Friday, 25 April 2003

The Santorum Fury

Dan Drezner has caught up with the Santorum debacle today; as usual, he has good points, pithily stated.

TV punditry, on the other hand, seems rather disconnected from what IMHO is the real issue here. Now, granted, as CalPundit says, “virtually every single paragraph has something to shake your head at.” But it’s odd that much of the head-shaking is still directed at the statement produced with the reporter’s inserted (gay) in the most famous quote in the interview, which reads in the transcript as follows:

We have laws in states, like the one at the Supreme Court right now, that has sodomy laws and they were there for a purpose. Because, again, I would argue, [sodomy] undermine[s] the basic tenets of our society and the family. And if the Supreme Court says that you have the right to consensual sex within your home, then you have the right to bigamy, you have the right to polygamy, you have the right to incest, you have the right to adultery. You have the right to anything. Does that undermine the fabric of our society? I would argue yes, it does.

(I’ve cleaned up the second sentence because it’s fairly clear he’s talking about the act of sodomy, even though the original quote reads “they undermine”—a less charitable interpretation might read it as “[homosexuals] undermine,” but I don’t think a reading in context supports that interpretation; the word “homosexuals” only appears in the reporter’s question, and isn’t even mentioned in this paragraph of his response. But as Glenn Reynolds points out, the quote’s very incoherent.)

He’s clearly talking about “the right to consensual sex” here, not just between homosexuals, transsexuals, bisexuals, or what-have-you, but everyone. Most Americans—whether the Supreme Court thinks so or not—almost certainly think they have such a right. (Of course, most Americans also think they have the right to choose the members of the Electoral College, despite the plain text of the Constitution indicating the contrary, so maybe we should take this argument with a grain of salt.)

Now some of Santorum’s defenders, including those on Special Report with Brit Hume today, have trotted out Justice White’s 5-4 majority opinion in the unfortunately-named Bowers v. Hardwick (478 U.S. 186, 1986), which is the Supreme Court’s controlling precedent in Lawrence v. Texas (no relation). Justice White writes:

And if respondent’s submission is limited to the voluntary sexual conduct between consenting adults, it would be difficult, except by fiat, to limit the claimed right to homosexual conduct while leaving exposed to prosecution adultery, incest, and other sexual crimes even though they are committed in the home. We are unwilling to start down that road. (195-96)

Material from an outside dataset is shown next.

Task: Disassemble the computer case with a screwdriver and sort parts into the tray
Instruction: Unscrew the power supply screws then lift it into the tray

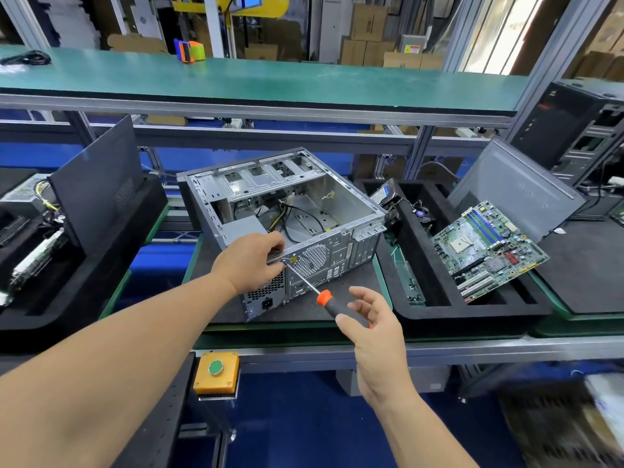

The statute at issue in Lawrence, unlike that in Bowers, only applies to “deviate sexual intercourse” between individuals of the same gender. It is distinctly possible that the Supreme Court will overturn it on equal protection grounds, as the current justices did in another gay rights case by a 6-3 margin in Romer v. Evans (517 U.S. 620, 1996), without even reaching the “right to consensual sex” question; however, that would not strike down existing state laws like Mississippi’s that do not restrict the statute to a particular gender. But how far-reaching would a “right to consensual sex” be?

  1. Adultery and pre-marital sex would almost certainly have to be legalized. However, statutes against these acts, like those against heterosexual and homosexual sodomy, are basically unenforced, so the practical impact of this right on legislative authority would be minimal.

  2. Incest among sterile adults would probably be protected by the right. However, incest involving minors would almost certainly not be (a law prof would have the citations to cases); the same goes for statutory rape laws. Forbidding incest involving the possibility of procreation among adults would be more problematic with a “right to consensual sex,” but I’d imagine it’s doable as a public health issue.

  3. Polygamy (including bigamy), as distinguished from polyamory, involves more than a “right to consensual sex.”

Of course, the scope of this “right” largely depends on how broadly the Supreme Court decides to draw it and what sort of scrutiny they want to employ. My gut feeling is that the Griswold and Stanley lines will be augmented with Romer to produce a fairly narrowly-drawn decision that focuses on the 4th Amendment interest in personal privacy in one’s home, while arguing that the strict scrutiny standard applies as much to that 4th Amendment interest as it did to the 1st, 14th, and 15th Amendment interests at stake in Romer. It may open the door for challenges against laws like those Santorum cites, but I doubt the Court will go beyond the Texas statute in the case at hand.

Radley Balko has a spirited defense of the 9th Amendment that basically reflects my own views on the matter. And Pieter at Peaktalk points out the sticky position George Bush is in:

The GOP has to maneuver very carefully here in order to ensure that as many people as possible stay under the Republican umbrella and going out to bat for gay Americans just does not make electoral sense at this point in time. Yet, Bush may have lost some valuable voters over this issue and he will need to mend some fences over the next few months otherwise this issue will come back to haunt him during the campaign trail. By not disapproving Santorum’s comments, Bush will open himself to criticism that he believes that the government does have a role to play in people’s private lives and that may cost him more than just a few gay votes.